One of the oldest rainforests in Africa, Nyungwe is rich in biodiversity and spectacularly beautiful. The mountainous region is teaming with wildlife, including a small population of chimpanzees as well as 12 other species of primate, including the L’Hoest’s monkey endemic to the Albertine Rift.
With 15 trails, some of which are detailed here, along with various other activities, visitors can choose to sample the delights of the forest or indulge themselves for a week or more in one of Africa’s most stunning forests.
Primate tracking tops most visitor’s list, but it’s worth lingering a little longer for those with time to relax and take in the primal atmosphere.
Botanists will marvel at the 1,068 plant species and 140 orchids. The birdwatching is among the best in Africa with 322 birds species including Red-collared Babbler and 29 other Albertine Rift Endemic species. Butterflies are also a common sight, with at least 120 species.

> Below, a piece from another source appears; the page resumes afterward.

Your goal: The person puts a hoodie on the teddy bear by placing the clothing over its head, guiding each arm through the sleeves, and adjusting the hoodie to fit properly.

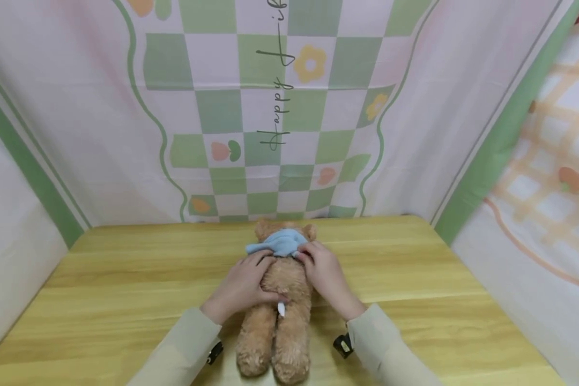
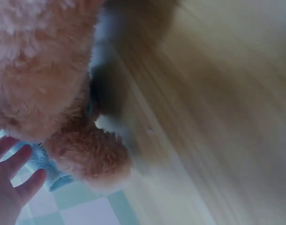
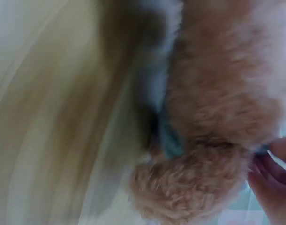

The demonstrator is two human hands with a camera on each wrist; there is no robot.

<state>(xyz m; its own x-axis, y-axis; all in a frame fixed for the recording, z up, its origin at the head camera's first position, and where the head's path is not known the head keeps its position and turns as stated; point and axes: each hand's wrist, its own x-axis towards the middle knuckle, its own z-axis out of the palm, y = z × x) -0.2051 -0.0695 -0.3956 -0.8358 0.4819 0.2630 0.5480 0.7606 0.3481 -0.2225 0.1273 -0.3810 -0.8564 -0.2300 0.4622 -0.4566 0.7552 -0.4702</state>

There are 75 known mammals in Nyungwe, such as the cerval cat, mongoose, congo clawless otter and leopard to name but a few. Many tend to be shy so sightings are luck of the draw.
Memorable and photogenic moments include walking up to the Isumo waterfall or along the Canopy Walk suspension bridge. Tea plantations border the edges of the park, with a habituated troop of Ruwenzori colobus monkeys at Gisakura as well as forest fringe birds.
With plenty of rainfall, Nyungwe is also the major catchment area in Rwanda, and supplies water to 70% of the country.
A ridge running through the forest forms a watershed between the drainage systems of the Nile and the Congo. A spring on the slopes of Mt Bigugu is said to be the most remote source of the Nile, the world’s longest river.